CHAPTER 9: REVENUE COLLECTION
 In litigation commenced by Mr Moyane against the President, the Commission and others, Mr Moyane claimed in his founding affidavit to have been the best Commissioner that SARS has had. The 64 witnesses we have heard, and others as well, seem not to agree, and I can find no basis in Mr Moyane’s affidavit for making that claim other than that revenue collection during his tenure exceeded R1 trillion for the first time. That is indeed correct, but the claim reflects that Mr Moyane has little understanding of economics.
 In revenue collection no figure is significant by itself, psychologically or otherwise. Inflation alone is bound to increase revenue beyond any arbitrary figure over time. It just so happened that Mr Moyane was in office when that figure was R1 trillion. As it was expressed in evidence by Mr Cecil Morden, who was Chief Officer: Economic Tax Analysis at the National Treasury before he retired in 2016:
‘I mean it's inevitable that we would've reached the trillion mark. I mean the trillion mark level is just smoke and mirrors really because the fact is that you have two factors that plays a role in nominal tax. One is the economy growing, expanding over time. In other words it's inflation. So if you have to buy a house in the year 2000 it would've cost you the average house 500 000. Today that same house will cost you a million Rand. So inflation plays an important role in the nominal numbers. So I don’t attach much value to the trillion Rand level.’
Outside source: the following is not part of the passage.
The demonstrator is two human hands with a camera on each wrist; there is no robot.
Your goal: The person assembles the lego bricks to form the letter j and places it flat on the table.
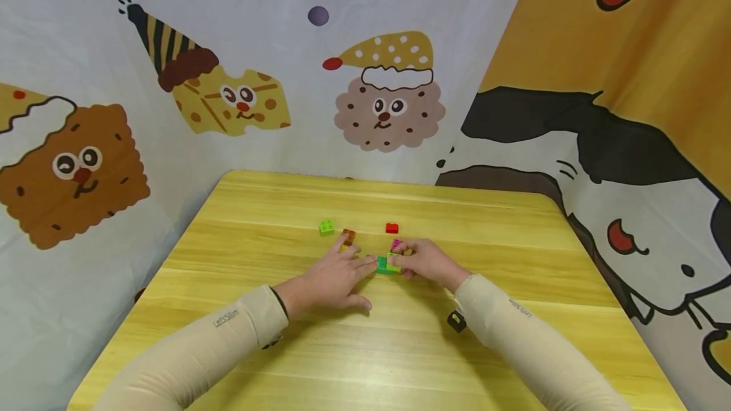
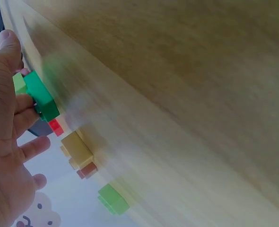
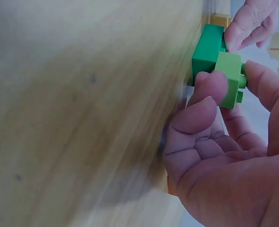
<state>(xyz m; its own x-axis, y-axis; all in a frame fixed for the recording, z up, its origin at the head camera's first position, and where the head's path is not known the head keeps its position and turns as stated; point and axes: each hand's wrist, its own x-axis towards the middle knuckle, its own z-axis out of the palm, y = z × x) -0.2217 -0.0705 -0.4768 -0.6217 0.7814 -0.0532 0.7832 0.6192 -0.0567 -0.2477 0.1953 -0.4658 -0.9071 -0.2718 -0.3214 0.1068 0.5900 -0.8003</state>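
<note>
Showing plainly in left-wrist view, the yellow brick (image 2: 77, 149) half-hides from overhead.

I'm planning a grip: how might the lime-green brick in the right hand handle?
The lime-green brick looks stiff, its edges crisp under the pinching right hand. Its small size suggests little weight; flat sides make rolling unlikely.

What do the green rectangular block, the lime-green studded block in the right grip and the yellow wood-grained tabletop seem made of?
Green rectangular plastic-looking block: probably smooth moulded plastic; even colour, crisp edges.
Lime-green studded plastic-looking block: likely the same, satin-looking; uniform colour, rounded studs.
Yellow flat wood-grained tabletop: wood or printed laminate, can't tell which; soft reflections suggest a sealed finish.
</note>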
 Mr Morden undertook an analysis of the revenue collected by SARS during the period under inquiry, at the request of the Commission, for which we are very grateful. He pointed to two important considerations to be borne in mind when evaluating revenue collection.
 What is significant in evaluating the efficiency of revenue is the relationship between the amount collected and the amount required to meet government expenditure, which must be estimated for purposes of budgeting. The second is that it is misleading to refer to those as targets, which suggests they are aspirations, when that is not the case. The estimates are forecasts, aimed at predicting as accurately as possible, what is capable of being collected, so as to inform the budgeting for expenditure.
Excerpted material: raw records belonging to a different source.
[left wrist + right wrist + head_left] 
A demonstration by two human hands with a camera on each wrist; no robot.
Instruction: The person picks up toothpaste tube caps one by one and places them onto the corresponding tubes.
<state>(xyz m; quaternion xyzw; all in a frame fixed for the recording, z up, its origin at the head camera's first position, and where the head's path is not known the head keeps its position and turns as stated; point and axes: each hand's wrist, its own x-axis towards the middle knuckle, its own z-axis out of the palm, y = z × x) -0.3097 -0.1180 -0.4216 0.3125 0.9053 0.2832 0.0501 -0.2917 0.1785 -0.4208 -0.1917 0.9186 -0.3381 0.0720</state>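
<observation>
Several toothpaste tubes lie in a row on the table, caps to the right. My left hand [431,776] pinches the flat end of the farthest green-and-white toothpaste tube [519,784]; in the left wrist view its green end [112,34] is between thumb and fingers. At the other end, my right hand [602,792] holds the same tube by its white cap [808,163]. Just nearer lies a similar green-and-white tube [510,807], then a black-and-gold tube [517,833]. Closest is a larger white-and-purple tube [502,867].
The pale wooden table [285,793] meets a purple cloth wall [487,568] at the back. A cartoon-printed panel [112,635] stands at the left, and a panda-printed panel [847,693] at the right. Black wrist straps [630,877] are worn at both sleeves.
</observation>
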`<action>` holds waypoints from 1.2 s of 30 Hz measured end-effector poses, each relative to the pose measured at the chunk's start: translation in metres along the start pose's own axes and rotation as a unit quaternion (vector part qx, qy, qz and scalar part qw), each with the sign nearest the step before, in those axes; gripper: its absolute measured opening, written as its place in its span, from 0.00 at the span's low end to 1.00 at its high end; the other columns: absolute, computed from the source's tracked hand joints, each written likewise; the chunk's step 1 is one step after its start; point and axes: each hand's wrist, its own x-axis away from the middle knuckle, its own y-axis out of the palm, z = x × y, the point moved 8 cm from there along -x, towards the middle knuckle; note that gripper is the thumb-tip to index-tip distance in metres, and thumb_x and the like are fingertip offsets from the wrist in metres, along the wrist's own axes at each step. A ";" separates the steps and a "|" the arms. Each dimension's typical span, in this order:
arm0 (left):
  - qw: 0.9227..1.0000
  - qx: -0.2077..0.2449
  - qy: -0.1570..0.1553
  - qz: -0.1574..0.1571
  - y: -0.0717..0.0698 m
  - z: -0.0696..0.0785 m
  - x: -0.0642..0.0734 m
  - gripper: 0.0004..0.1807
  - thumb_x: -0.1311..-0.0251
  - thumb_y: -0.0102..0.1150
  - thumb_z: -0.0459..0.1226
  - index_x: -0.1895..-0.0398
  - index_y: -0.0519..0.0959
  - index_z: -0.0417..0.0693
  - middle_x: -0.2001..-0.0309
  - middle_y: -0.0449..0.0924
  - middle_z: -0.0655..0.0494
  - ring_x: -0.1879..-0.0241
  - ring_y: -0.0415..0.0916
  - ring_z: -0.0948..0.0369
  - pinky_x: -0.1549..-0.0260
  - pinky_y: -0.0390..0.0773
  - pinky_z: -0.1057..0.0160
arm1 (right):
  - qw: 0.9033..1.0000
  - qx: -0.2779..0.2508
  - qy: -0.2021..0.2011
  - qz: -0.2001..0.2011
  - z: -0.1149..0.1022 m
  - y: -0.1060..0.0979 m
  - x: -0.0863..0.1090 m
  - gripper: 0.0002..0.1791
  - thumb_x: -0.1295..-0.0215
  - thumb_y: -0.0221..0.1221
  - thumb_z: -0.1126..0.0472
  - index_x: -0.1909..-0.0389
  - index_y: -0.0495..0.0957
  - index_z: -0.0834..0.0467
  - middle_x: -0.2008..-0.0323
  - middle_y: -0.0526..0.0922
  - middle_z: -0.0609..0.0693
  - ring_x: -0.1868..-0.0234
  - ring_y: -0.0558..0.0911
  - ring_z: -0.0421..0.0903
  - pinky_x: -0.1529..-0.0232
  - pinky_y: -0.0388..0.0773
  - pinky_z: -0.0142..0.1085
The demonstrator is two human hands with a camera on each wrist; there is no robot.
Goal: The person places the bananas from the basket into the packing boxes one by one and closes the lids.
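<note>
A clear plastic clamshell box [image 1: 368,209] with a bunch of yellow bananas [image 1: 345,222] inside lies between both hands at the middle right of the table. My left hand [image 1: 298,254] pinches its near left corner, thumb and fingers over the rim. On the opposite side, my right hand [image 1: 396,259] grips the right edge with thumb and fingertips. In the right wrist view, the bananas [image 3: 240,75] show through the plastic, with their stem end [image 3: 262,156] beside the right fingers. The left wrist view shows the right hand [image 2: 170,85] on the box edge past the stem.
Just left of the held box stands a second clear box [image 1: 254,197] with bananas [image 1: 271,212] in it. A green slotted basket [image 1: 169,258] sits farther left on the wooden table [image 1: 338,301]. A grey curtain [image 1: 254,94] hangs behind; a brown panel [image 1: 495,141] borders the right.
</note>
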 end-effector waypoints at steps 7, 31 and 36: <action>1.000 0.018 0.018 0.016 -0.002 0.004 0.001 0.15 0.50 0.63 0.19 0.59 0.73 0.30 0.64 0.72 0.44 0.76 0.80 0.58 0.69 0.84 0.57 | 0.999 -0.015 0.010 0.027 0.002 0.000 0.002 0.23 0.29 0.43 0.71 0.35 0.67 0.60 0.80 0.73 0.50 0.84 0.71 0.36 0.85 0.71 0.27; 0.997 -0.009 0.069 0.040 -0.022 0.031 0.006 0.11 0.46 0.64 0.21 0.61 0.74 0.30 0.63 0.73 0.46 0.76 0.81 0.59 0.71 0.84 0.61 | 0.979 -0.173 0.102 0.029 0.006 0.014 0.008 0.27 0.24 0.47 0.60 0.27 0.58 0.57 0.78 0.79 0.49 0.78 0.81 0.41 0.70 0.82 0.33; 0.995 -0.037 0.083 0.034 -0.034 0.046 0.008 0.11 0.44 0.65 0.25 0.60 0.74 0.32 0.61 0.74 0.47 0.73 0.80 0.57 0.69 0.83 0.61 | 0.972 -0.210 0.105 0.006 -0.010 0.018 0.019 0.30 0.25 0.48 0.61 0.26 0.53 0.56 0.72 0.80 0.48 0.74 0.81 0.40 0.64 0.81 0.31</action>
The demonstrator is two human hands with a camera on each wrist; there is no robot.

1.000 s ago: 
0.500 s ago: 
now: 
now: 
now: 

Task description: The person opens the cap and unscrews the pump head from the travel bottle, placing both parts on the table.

 Revenue estimates, or forecasts, are determined by a Revenue Analysis Working Committee, comprising representatives of National Treasury, the Reserve Bank and SARS. Its objective is to determine a best estimate of what can be expected to be collected, in advance of determination of the Medium Term Budget Policy and the Annual Budget. The Committee meets usually twice a year but sometimes more. The estimate that is made in anticipation of a particular budget year might need revision as the year progresses, producing more data on what can be expected.
 It is also misleading and self-defeating to evaluate the efficiency of revenue collection against a downwardly revised estimate. While the initial estimate might have been overly optimistic, falling revenue collection in the months that have passed by the time of the revision, will force the estimate down.
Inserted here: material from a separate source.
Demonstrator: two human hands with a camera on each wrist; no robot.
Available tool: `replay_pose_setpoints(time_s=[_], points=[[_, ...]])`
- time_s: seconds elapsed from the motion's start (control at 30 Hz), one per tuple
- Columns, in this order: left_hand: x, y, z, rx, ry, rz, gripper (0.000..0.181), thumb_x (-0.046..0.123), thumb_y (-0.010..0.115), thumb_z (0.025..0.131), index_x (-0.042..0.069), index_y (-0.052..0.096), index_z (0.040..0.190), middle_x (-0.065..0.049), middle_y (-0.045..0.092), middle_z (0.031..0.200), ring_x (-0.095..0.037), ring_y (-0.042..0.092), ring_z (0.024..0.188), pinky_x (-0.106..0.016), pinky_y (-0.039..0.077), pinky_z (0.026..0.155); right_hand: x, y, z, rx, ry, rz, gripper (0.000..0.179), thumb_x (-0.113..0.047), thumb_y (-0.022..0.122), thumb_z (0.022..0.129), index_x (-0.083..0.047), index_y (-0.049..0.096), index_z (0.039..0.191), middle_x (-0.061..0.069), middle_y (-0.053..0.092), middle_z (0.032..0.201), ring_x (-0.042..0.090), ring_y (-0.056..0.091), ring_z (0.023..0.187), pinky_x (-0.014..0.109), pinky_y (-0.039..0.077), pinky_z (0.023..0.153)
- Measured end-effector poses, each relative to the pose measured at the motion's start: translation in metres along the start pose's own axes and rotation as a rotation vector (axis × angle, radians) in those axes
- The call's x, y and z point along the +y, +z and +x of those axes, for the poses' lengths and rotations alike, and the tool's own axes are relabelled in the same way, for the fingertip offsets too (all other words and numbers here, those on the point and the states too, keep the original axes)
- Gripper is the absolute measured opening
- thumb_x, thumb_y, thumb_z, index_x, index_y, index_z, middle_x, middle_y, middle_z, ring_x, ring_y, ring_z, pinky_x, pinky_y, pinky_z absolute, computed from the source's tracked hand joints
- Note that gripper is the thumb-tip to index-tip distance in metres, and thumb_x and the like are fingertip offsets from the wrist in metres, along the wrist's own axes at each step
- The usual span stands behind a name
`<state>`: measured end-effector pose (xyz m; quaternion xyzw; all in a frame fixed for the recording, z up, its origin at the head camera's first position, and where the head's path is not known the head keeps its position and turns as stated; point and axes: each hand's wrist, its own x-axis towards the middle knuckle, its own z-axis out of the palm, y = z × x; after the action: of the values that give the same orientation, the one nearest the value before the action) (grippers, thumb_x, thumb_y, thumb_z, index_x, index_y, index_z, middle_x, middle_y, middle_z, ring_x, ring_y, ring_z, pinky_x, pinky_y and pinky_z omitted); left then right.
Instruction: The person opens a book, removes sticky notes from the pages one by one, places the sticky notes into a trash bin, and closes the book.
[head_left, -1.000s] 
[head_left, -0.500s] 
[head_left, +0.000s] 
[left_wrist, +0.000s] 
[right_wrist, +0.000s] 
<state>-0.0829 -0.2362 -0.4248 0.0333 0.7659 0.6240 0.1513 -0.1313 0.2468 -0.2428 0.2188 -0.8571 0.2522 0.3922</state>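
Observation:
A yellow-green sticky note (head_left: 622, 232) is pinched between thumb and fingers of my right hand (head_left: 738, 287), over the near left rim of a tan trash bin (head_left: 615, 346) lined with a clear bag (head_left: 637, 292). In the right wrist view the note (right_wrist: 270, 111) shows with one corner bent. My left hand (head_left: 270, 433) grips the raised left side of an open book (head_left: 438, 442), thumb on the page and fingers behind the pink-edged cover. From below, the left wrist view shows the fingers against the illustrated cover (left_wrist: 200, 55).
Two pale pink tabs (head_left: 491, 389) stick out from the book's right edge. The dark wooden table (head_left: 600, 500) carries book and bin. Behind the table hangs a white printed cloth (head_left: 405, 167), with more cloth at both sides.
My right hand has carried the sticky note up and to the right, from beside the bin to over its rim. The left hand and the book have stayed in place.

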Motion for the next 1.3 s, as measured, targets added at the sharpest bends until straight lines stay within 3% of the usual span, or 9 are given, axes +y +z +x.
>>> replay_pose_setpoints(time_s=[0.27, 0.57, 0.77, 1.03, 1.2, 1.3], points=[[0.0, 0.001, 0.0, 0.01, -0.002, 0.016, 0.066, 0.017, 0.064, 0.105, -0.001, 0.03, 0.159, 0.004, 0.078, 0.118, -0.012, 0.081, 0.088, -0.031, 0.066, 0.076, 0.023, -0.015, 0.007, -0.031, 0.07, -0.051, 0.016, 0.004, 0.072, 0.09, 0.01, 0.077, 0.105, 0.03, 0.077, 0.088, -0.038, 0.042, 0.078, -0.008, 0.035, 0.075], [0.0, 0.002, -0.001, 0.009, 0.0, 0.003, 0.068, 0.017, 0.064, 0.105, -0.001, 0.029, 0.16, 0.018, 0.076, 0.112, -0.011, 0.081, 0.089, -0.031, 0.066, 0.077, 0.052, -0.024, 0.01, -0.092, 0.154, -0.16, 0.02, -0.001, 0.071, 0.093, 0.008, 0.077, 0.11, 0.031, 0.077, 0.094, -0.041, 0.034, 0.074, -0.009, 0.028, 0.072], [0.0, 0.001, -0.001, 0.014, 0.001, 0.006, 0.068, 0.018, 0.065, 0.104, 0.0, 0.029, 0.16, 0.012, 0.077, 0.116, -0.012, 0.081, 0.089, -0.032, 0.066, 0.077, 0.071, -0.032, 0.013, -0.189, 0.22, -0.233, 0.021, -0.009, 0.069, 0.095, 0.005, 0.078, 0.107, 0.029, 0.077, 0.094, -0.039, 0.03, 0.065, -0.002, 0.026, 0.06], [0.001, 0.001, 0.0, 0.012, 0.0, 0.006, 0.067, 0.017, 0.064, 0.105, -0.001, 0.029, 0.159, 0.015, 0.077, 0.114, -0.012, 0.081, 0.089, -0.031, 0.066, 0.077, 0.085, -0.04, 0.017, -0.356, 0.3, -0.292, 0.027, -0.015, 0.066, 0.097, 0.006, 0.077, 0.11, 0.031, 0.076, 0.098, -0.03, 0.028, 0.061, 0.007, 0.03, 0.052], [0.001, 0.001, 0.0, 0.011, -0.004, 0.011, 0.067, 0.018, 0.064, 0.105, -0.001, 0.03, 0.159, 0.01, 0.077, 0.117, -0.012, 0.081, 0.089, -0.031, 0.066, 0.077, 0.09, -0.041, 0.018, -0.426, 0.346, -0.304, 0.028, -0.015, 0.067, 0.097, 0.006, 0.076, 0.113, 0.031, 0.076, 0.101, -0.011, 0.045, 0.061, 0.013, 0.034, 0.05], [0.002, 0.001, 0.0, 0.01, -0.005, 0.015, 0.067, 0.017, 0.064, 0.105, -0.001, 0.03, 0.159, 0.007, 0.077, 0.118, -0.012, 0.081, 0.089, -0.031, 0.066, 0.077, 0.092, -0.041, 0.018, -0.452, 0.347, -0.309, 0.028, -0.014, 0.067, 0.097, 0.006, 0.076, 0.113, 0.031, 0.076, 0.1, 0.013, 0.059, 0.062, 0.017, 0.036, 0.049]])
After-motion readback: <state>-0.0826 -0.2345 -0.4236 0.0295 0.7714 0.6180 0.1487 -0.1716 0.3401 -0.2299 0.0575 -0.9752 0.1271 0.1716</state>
 The last estimate before the 2017/18 year was made on 22 February 2017. A revised estimate was published on 25 October 2017, and a further revised estimate was published on 21 February 2018. In October 2017 the initial estimate was revised in expectation of a shortfall of R50.8 billion, and was revised again in February 2018 to estimate that the shortfall for the year would be R48.2 billion. As it turned out, revenue collected for the year fell short of the initial estimate by approximately R49 billion.
 The shortfall for the 2016/17 year was the fourth in a series of increasing shortfalls. The shortfall for 2014/15 was R7.335 billion; for 2015/16 R11.292 billion; and for 2016/2017 R30.709 billion.
 This is what Mr Morden said in his evidence:
‘Okay now this is the 17/18 revenue performance. And I must suggest here that we are looking at the actual outcome versus the budget announcement in 2017, okay. So this is for the year 17/18. It goes from April to March. That figure is the figure that was announced in budget 2017, at the beginning of the financial year. That was the actual outcome which means we collected 21 billion less than we anticipated. So PIT under-performed quite significantly. CIT also under-performed but less so. VAT also under-performed quite significantly 14 billion below, dividend withholding tax also under-performed. Another one that also under-performed which I didn’t highlight but which warrants a little bit of deeper analysis is specific excise duties. This is mostly taxes on alcohol and tobacco, under-performed by 2.5 billion, similarly custom duties under-performed by 3.4 billion. So in total, this is where the figure that people talk about a lot. The under-collection was in the region of R49 billion for the 17/18 year….
Over the five years then if I add it up, from those four years, I think it's 2014, ja, it's five years the under-collection in PIT over a period was 22 billion, CIT 11 billion, VAT 40 billion, divided withholding tax 2 billion, specific excise duties 5 billion, fuel levy 2 billion, then custom duties 14 billion. Relative terms if I take a simple, take this number as a percentage of what we actually collected last year, so just normalise figures, you can take any base here, you can see the worst performing one was custom duties, specific excise duties, VAT and then PIT’.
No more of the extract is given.